→ Required work:
Lines from the one containing "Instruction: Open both" through the end of the data below are to be transcribed exactly; leave out all others.

→ Source material:
Start of Block

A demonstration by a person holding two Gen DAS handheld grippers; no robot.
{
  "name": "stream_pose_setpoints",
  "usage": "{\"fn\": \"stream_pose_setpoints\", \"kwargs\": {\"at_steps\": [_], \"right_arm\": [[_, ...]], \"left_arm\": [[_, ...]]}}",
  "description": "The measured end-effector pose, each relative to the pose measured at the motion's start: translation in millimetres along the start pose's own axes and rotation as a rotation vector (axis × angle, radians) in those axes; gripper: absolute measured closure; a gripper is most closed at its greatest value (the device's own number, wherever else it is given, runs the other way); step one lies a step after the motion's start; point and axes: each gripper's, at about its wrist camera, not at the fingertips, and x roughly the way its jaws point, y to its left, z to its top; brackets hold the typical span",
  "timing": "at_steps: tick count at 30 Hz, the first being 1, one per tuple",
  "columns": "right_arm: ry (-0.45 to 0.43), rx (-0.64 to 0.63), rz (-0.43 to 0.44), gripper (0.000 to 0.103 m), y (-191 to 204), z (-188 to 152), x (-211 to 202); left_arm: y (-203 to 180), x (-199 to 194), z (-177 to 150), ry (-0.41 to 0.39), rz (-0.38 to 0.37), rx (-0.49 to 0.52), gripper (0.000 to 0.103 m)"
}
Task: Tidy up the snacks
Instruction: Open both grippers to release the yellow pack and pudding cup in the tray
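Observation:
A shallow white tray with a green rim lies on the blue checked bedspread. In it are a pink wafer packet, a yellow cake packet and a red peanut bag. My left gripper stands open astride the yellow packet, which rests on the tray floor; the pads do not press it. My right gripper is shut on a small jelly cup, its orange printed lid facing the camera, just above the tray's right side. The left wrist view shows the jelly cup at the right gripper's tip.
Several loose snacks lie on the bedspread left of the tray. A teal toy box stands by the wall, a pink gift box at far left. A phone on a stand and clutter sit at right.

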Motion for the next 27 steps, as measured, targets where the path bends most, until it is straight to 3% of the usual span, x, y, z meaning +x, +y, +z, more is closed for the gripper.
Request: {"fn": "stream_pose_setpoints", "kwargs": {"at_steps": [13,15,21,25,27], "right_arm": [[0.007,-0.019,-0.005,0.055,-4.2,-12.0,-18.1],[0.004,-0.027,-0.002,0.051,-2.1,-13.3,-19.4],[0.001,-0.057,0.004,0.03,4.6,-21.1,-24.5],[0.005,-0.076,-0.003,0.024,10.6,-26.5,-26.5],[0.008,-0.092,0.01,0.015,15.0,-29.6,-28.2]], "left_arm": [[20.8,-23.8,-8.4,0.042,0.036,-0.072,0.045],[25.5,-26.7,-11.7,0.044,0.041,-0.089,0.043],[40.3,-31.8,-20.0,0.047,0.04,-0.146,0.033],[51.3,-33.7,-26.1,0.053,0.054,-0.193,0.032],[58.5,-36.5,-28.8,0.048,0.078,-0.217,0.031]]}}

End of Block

→ Problem solution:
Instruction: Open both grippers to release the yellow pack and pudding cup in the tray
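Observation:
A shallow white tray with a green rim lies on the blue checked bedspread. In it are a pink wafer packet, a yellow cake packet and a red peanut bag. My left gripper stands open astride the yellow packet, which rests on the tray floor; the pads do not press it. My right gripper is shut on a small jelly cup, its orange printed lid facing the camera, just above the tray's right side. The left wrist view shows the jelly cup at the right gripper's tip.
Several loose snacks lie on the bedspread left of the tray. A teal toy box stands by the wall, a pink gift box at far left. A phone on a stand and clutter sit at right.
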
Motion for the next 27 steps, as measured, targets where the path bends most, until it is straight to 3% of the usual span, x, y, z meaning +x, +y, +z, more is closed for the gripper.
Request: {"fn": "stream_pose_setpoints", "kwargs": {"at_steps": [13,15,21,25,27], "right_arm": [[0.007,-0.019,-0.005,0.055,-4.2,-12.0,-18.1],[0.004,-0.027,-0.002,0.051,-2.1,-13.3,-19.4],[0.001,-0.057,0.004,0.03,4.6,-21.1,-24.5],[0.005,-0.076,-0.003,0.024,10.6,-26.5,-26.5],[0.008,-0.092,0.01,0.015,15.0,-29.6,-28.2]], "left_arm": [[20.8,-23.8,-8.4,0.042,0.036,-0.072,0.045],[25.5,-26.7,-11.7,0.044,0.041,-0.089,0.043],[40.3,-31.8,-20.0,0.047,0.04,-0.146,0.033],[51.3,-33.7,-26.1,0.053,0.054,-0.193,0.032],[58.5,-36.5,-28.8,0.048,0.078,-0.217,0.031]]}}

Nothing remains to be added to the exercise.